Our Sustainable Development Goals

SOURCE: Self-reported by organization

Learn more about Sustainable Development Goals.

Goals & Strategy

SOURCE: Self-reported by organization

Learn about the organization's key goals, strategies, capabilities, and progress.

Charting impact

Four powerful questions that require reflection about what really matters - results.

The YWCA of Nashville & Middle Tennessee is dedicated to eliminating racism, empowering women and promoting peace, justice, freedom, and dignity for all.

It is the vision of the YWCA of Nashville & Middle Tennessee to focus on women and girls who desire to create a better quality of life for themselves and/or their families, to achieve self-sufficiency, and to increase their financial strength. The YWCA will also be a spokesperson for those women who have no voice. Further, we will raise the awareness and diminish the incidence of violence and racism.

Domestic Violence Services: Fulfilling its mission of empowering women, YWCA has been Nashville’s primary provider of domestic violence services for over 40 years. YWCA Domestic Violence Services offer more than temporary safety—they help break the cycle of violence by offering a continuum of services, including: a 24-hour crisis and information hotline, text line, a 65-bed emergency shelter for women and their children fleeing domestic violence, on-site pet shelter, a transitional housing program, community support groups, as well as community outreach and education.

Dress for Success Nashville: Dress for Success Nashville transitions women to self-sufficiency by providing professional attire, a network of support, and career development tools to help them thrive in work, home, and community. A suite of services supports every phase of their professional lives, so that clients find and keep their jobs, build thriving careers, and prosper in the mainstream workplace.

Family Learning Center: The Family Learning Center provides free classes to adults to earn their high school equivalency diploma and obtain the knowledge and skills necessary for employment and self-sufficiency. Additionally, the Family Learning Center collaborates with other YWCA programs and offers career services to clients interested.
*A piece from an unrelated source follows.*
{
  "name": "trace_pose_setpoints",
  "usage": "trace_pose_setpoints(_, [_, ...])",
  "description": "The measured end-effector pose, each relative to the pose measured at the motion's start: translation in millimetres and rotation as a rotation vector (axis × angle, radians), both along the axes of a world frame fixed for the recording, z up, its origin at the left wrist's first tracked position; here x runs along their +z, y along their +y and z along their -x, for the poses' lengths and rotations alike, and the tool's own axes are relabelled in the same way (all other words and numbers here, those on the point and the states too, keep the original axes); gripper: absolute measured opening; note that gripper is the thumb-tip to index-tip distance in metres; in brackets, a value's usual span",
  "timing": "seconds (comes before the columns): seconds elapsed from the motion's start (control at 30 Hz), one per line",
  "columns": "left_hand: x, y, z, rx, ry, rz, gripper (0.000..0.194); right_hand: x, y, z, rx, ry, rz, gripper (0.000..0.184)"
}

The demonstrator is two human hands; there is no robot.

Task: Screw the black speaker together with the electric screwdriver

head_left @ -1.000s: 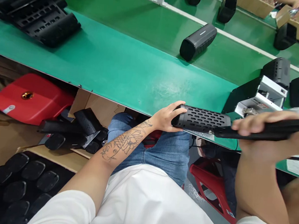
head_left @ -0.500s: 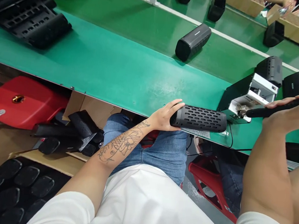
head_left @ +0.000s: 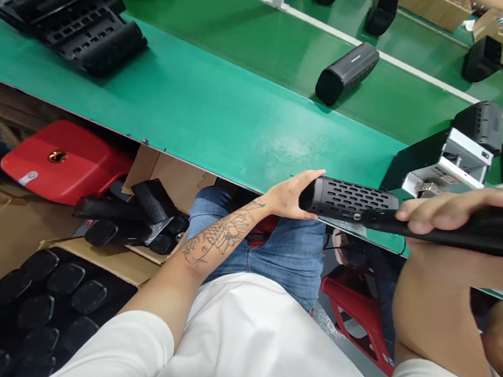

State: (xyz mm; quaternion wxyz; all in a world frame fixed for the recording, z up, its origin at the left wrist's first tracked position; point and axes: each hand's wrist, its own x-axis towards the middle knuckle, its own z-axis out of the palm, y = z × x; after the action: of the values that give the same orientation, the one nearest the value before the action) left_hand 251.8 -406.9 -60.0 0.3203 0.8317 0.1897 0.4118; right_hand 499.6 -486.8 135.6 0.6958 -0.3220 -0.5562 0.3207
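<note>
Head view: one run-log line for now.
left hand: gripping one end of slotted black housing | right hand: holding black electric screwdriver, tip overlapping housing, contact unclear | screw feeder: on green bench

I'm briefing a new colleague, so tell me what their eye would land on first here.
Probably the bright red plastic piece with a gold emblem, below the green bench at the left. Next, the tattooed forearm near the centre, leading to the left hand, which grips one end of a slotted black housing at the bench's near edge. Right of that, the right hand holds a long black tool.
</note>
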Motion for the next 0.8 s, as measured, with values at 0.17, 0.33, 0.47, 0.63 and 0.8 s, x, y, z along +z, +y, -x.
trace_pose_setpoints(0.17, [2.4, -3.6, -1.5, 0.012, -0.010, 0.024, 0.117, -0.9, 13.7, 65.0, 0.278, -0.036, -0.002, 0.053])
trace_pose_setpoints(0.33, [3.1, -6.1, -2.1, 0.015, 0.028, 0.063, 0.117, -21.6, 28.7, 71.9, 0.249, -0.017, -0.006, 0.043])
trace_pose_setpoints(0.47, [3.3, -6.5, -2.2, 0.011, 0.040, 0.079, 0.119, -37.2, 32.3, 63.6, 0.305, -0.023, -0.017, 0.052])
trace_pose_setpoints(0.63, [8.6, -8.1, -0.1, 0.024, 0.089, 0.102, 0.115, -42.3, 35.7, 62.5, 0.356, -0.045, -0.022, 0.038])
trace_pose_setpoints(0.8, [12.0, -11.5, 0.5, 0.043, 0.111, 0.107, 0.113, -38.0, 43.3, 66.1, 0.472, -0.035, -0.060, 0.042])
Girls Inc.: Girls Inc. inspires all girls to be strong, smart, and bold through life-changing programs and experiences that help girls navigate gender, economic, and social barriers. Research-based curricula, delivered by trained, mentoring professionals in a positive all-girl environment equip girls to achieve academically, lead healthy and physically active lives, manage money, navigate media messages, and discover an interest in science, technology, engineering, art, and math (STEAM).

AMEND Together: AMEND Together is a primary prevention initiative dedicated to ending violence against women and girls by engaging men and boys to be a part of the solution. Together, we seek to challenge the culture that supports violence, cultivate healthy masculinity, and change the future for women and girls.

Social Justice & Advocacy: YWCA’s Social Justice & Advocacy programs features conversation surrounding peace, justice, freedom, and dignity for all, specifically in the Nashville area. Programs include: YWCA USA’s Stand Against Racism, a Lunch and Learn series, an advocacy committee, and policy priorities.

Pet Shelter: YWCA is opening Abbie's Safe Home, a shelter for pets of people escaping domestic violence. Rather than having to choose between their safety and the safety of a beloved pet, survivors can now prioritize both.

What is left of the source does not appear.